> Aim of the task
What is needed is an exact reproduction of the listing, without its pictures.
━━━━━ Data ━━━━━
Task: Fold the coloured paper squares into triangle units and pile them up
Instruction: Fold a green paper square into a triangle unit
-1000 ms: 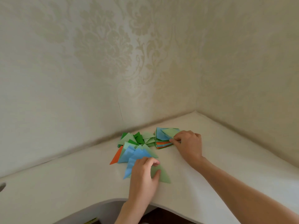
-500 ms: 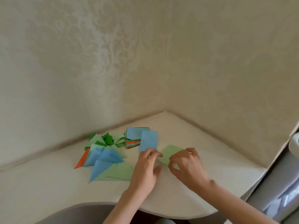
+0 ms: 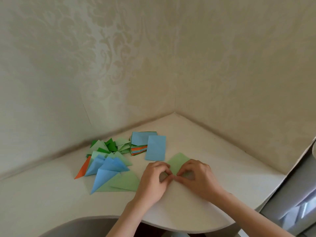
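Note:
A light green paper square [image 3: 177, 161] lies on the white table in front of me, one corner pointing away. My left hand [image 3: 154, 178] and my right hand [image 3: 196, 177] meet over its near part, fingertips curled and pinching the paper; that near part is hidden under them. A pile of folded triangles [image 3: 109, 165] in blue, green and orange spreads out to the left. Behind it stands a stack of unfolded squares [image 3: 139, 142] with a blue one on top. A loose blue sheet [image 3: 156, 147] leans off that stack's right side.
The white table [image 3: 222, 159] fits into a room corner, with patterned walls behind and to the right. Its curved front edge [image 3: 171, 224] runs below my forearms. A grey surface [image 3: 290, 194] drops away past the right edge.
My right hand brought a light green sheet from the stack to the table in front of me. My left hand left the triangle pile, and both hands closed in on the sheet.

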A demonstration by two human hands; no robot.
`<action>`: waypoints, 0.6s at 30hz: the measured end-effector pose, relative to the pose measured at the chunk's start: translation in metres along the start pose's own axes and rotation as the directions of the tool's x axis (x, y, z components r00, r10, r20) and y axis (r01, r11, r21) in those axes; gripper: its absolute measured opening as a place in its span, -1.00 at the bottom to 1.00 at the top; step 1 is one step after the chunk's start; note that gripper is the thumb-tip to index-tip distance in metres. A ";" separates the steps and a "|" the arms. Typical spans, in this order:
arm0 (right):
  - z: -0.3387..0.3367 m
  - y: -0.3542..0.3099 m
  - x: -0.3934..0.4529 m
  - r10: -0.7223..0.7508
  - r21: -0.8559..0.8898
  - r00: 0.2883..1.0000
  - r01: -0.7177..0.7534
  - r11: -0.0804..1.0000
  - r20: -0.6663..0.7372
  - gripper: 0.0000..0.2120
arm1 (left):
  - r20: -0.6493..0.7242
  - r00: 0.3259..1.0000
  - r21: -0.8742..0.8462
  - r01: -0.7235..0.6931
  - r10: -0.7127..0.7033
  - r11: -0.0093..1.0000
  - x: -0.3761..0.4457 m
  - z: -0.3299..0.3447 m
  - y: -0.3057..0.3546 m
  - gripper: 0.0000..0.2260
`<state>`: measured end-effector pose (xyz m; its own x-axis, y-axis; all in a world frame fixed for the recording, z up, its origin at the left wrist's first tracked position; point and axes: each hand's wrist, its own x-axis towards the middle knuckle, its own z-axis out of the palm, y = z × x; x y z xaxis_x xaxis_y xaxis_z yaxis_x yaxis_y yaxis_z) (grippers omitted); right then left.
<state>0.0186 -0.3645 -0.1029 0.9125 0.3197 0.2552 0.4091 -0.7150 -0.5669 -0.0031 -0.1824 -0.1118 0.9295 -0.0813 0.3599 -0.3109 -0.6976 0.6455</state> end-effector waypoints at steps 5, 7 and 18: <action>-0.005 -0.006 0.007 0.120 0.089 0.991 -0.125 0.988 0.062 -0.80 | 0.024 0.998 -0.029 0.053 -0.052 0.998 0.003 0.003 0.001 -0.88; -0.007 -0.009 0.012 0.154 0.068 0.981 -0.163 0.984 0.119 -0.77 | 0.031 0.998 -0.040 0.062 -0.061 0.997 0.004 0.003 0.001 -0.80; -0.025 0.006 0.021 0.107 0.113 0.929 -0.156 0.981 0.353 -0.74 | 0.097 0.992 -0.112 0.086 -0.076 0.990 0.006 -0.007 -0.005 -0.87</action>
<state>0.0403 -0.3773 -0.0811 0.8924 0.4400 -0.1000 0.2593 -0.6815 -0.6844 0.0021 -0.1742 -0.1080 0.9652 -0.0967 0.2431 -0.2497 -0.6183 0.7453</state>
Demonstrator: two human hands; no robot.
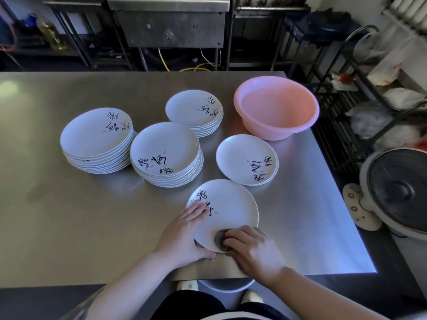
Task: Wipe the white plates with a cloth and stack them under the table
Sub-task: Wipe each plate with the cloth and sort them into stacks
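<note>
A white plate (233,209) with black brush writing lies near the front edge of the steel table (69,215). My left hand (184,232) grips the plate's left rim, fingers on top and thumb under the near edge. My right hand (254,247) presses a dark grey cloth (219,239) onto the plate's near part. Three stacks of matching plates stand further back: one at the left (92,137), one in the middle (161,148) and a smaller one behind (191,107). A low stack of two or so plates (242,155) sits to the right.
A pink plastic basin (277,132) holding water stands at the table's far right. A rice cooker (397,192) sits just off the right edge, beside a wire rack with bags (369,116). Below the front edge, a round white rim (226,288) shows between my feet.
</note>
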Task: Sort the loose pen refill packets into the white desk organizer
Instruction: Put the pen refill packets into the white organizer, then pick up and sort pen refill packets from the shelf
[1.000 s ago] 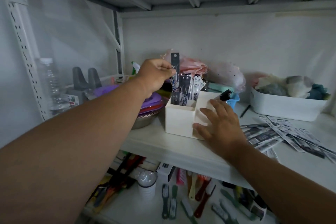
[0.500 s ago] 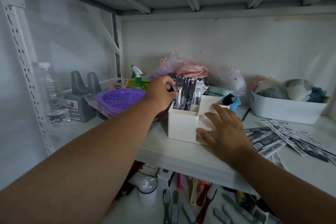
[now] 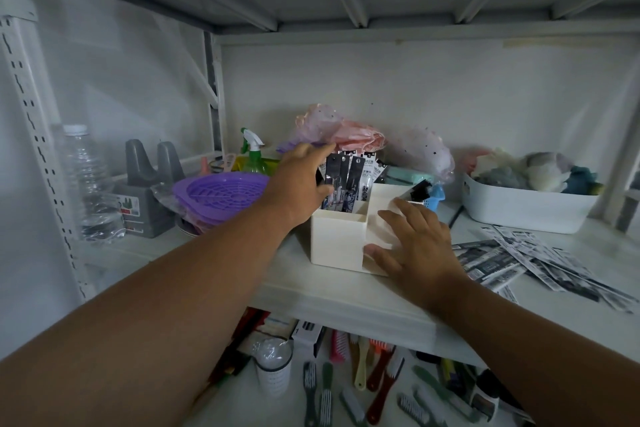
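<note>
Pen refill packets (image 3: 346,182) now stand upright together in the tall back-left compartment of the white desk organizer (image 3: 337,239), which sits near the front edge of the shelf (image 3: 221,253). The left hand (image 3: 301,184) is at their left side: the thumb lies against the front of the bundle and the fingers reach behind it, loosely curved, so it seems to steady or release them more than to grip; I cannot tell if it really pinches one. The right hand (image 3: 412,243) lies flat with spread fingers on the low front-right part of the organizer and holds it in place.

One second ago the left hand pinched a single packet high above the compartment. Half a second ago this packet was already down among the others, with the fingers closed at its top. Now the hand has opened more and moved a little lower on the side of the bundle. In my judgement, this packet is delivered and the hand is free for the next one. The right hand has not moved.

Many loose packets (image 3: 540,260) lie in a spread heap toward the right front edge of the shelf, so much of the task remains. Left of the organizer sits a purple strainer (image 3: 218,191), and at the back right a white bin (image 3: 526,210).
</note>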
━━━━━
> Written solution
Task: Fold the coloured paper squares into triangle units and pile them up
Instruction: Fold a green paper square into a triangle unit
-1000 ms: 
-500 ms: 
+0 ms: 
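Note:
A light green paper square [image 3: 177, 161] lies on the white table in front of me, one corner pointing away. My left hand [image 3: 154, 178] and my right hand [image 3: 196, 177] meet over its near part, fingertips curled and pinching the paper; that near part is hidden under them. A pile of folded triangles [image 3: 109, 165] in blue, green and orange spreads out to the left. Behind it stands a stack of unfolded squares [image 3: 139, 142] with a blue one on top. A loose blue sheet [image 3: 156, 147] leans off that stack's right side.
The white table [image 3: 222, 159] fits into a room corner, with patterned walls behind and to the right. Its curved front edge [image 3: 171, 224] runs below my forearms. A grey surface [image 3: 290, 194] drops away past the right edge.
My right hand brought a light green sheet from the stack to the table in front of me. My left hand left the triangle pile, and both hands closed in on the sheet.
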
A demonstration by two human hands; no robot.
`<action>`: waypoints, 0.6s at 30hz: the measured end-effector pose, relative to the pose measured at the chunk's start: translation in metres along the start pose's own axes and rotation as the directions of the tool's x axis (x, y, z components r00, r10, r20) and y axis (r01, r11, r21) in those axes; gripper: its absolute measured opening as a place in its span, -1.00 at the bottom to 1.00 at the top; step 1 is one step after the chunk's start; note that gripper is the thumb-tip to index-tip distance in metres. A ";" separates the steps and a "|" the arms. Typical spans, in this order:
arm0 (right):
  - z: -0.3387..0.3367 m
  - y: -0.3542..0.3099 m
  - x: -0.3934..0.4529 m
  - r10: -0.7223..0.7508
  - r21: -0.8559..0.8898
  - r00: 0.2883..1.0000
  - r01: -0.7177..0.7534
  - r11: -0.0804..1.0000
  - r20: -0.6663..0.7372
  - gripper: 0.0000..0.2120
arm1 (left):
  - r20: -0.6493..0.7242
  - r00: 0.3259..1.0000
  - r21: -0.8742..0.8462
  - r01: -0.7235..0.6931
  - r10: -0.7127..0.7033
  - r11: -0.0093..1.0000
  - x: -0.3761..0.4457 m
  - z: -0.3299..0.3447 m
  - y: -0.3057..0.3546 m
  - gripper: 0.0000..0.2260
`<state>`: measured end-effector pose (xyz m; its own x-axis, y-axis; all in a world frame fixed for the recording, z up, its origin at the left wrist's first tracked position; point and axes: each hand's wrist, its own x-axis towards the middle knuckle, its own z-axis out of the palm, y = z × x; x y z xaxis_x xaxis_y xaxis_z yaxis_x yaxis_y yaxis_z) (grippers omitted); right then left.
<state>0.0186 -0.3645 -0.1029 0.9125 0.3197 0.2552 0.4091 -0.7150 -0.5669 -0.0031 -0.1824 -0.1118 0.9295 -0.0813 0.3599 -0.3109 -0.6976 0.6455</state> end-effector waypoints at steps 5, 7 and 18: <action>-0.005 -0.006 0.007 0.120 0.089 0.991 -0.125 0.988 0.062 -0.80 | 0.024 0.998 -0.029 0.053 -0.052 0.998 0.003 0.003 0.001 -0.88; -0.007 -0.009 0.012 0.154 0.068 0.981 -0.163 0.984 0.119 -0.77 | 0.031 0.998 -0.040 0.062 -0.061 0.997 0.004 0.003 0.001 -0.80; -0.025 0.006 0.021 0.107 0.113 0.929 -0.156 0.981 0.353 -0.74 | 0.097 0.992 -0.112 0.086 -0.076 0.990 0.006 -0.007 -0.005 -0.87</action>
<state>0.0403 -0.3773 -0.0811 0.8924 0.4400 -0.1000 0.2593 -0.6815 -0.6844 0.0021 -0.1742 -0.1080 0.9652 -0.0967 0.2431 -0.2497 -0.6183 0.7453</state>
Demonstrator: two human hands; no robot.
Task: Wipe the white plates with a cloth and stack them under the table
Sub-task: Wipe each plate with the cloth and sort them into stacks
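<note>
A white plate (233,209) with black brush writing lies near the front edge of the steel table (69,215). My left hand (184,232) grips the plate's left rim, fingers on top and thumb under the near edge. My right hand (254,247) presses a dark grey cloth (219,239) onto the plate's near part. Three stacks of matching plates stand further back: one at the left (92,137), one in the middle (161,148) and a smaller one behind (191,107). A low stack of two or so plates (242,155) sits to the right.
A pink plastic basin (277,132) holding water stands at the table's far right. A rice cooker (397,192) sits just off the right edge, beside a wire rack with bags (369,116). Below the front edge, a round white rim (226,288) shows between my feet.
</note>
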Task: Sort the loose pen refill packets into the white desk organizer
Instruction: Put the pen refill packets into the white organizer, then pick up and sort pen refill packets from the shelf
[1.000 s ago] 
[0.500 s ago] 
[now] 
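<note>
Pen refill packets (image 3: 346,182) now stand upright together in the tall back-left compartment of the white desk organizer (image 3: 337,239), which sits near the front edge of the shelf (image 3: 221,253). The left hand (image 3: 301,184) is at their left side: the thumb lies against the front of the bundle and the fingers reach behind it, loosely curved, so it seems to steady or release them more than to grip; I cannot tell if it really pinches one. The right hand (image 3: 412,243) lies flat with spread fingers on the low front-right part of the organizer and holds it in place.

One second ago the left hand pinched a single packet high above the compartment. Half a second ago this packet was already down among the others, with the fingers closed at its top. Now the hand has opened more and moved a little lower on the side of the bundle. In my judgement, this packet is delivered and the hand is free for the next one. The right hand has not moved.

Many loose packets (image 3: 540,260) lie in a spread heap toward the right front edge of the shelf, so much of the task remains. Left of the organizer sits a purple strainer (image 3: 218,191), and at the back right a white bin (image 3: 526,210).
</note>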

Work on this exercise is now complete.